His goal was to revive the Greek Olympics in Greece. His contacts with Greece started in 1859 when he sponsored an event in the Greek Olympian Games with a £10 donation. In 1877, the year of Queen Victoria’s jubilee, he requested an Olympian prize from Greece and the Greek King, George I, donated an engraved silver trophy.
It was through this contact that Brooks was introduced to His Excellency J Gennadias, the Greek Charge d’Affaire in London, and through these contacts, and the success of the Olympian events, the message about reviving the Greek Olympic Games started to get noticed.
In June 1881 the Greek newspaper, Clio, reported:-
“Dr Brookes, this enthusiastic philhellene is endeavouring to organise an International Olympian Festival, to be held in Athens ….”.
However, it wasn’t until 1890 when Baron Pierre de Coubertin, a fellow believer in Physical Education, came to England to meet William Penny Brookes and attended an Olympian event that Brookes' Olympic dreams moved closer to fruition.
Coubertin liked what Brookes' had established in Much Wenlock, and since both had the ambition to revive an international Olympian event in Greece, the two men became good friends.
Coubertin wrote in a review later that year:-
“If the Olympic Games that Modern Greece has not yet been able to revive still survives today, it is due, not to a Greek, but to Dr W P Brookes.”
Four years later Coubertin arranged a meeting for 79 like-minded delegates from 12 countries to discuss a modern day Olympic event.
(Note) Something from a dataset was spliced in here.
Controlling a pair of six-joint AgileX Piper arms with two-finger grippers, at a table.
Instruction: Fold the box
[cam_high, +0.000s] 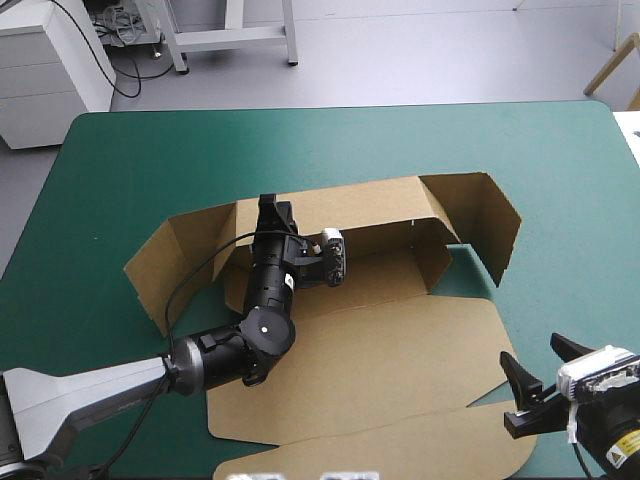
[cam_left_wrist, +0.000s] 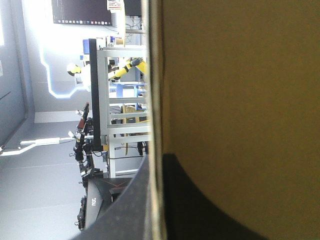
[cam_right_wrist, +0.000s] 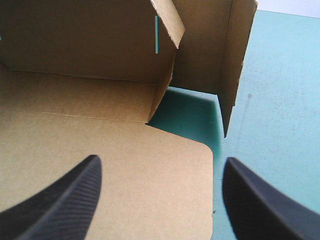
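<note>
Count: one box (cam_high: 390, 345), two hands, one worktop (cam_high: 140, 160) under a teal-green cover. The brown box sits at the middle of the worktop. Its broad panels lie flat on the robot's side, its rear wall stands raised, and an end panel angles forward at each end of that wall. My left hand (cam_high: 270, 212) is at the top edge of the rear wall, toward its left end. In the left wrist view (cam_left_wrist: 155, 200) the board's edge runs between the two black fingers, so this hand is clamped on the box. My right hand (cam_high: 543, 362) is at the near right of the box with its fingers (cam_right_wrist: 65, 200) spread wide and holds nothing. In the right wrist view (cam_right_wrist: 162, 161) the rounded corner of a flat panel lies between them. Edges: a wide band of cover shows between the rear wall and the worktop's far edge. There is a narrower band to the left and to the right of the box.
</note>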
Brookes, an honoured guest, was unable to attend due to poor health. The first International Olympic Committee was created and went on to organise the first modern day Olympics during April 1896 in the Greek city of Athens. Sadly this was just four months after the death of Dr William Penny Brookes and he unfortunately never saw his dream come true.
The Olympian Trail around Much Wenlock is a 1.3 mile walk that introduces sites that were important in the development of the Wenlock Olympian Games and Dr. William Penny Brookes dream to revive the traditions of the ancient Greek Olympic Games.
The trail starts and finishes outside the free to enter Much Wenlock Museum in the town square. The museum contains many historical artefacts from The Wenlock Olympian Games and tells the story of Much Wenlocks role in the revival of the modern day Olympic Games.
As recognition to the part that Dr Brookes and the people of Much Wenlock played in the revival of the modern day Olympic movement one of the London 2012 Olympic mascots was named Wenlock. And in 2003 the Queen and Prince Philip, the Duke of Edinburgh, also showed their appreciation by requesting a visit the Wenlock Olympian Games during a tour of Shropshire.
If you would like more information on the history of the games and a list of events and results then visist the Wenlock Olympian Society website.
I just happened to be researching and constructing the Much Wenlock pages a week after watching Great Britain do so well in the 2016 Rio Olympic Games. It reminded me of a friendly town and a lovely day visiting a place with such an interesting connection to the modern day Games.
While it's sad that Penny Brookes never saw the results of his passion and hard work, his story, the memories of our visit and the “get inspired” message from the BBC have a definite effect. I feel myself attracted to the 131st Wenlock Olympian Games in 2017. My chosen sport of cycling is not part of the event, but there is a short triathlon.
Now there’s a challenge, and maybe - in the not so distant future - you’ll find a representative of essentially-england.com competing and becoming one of the Wenlock Olympians...
Shropshire is a marvellous place for history and food lovers! There's so much to see and do and taste, that you'll need more than just a short visit. If food is your thing, head to Ludlow and start exploring from there. For history lovers, Shrewsbury makes a great base with many historical sites in very easy reach.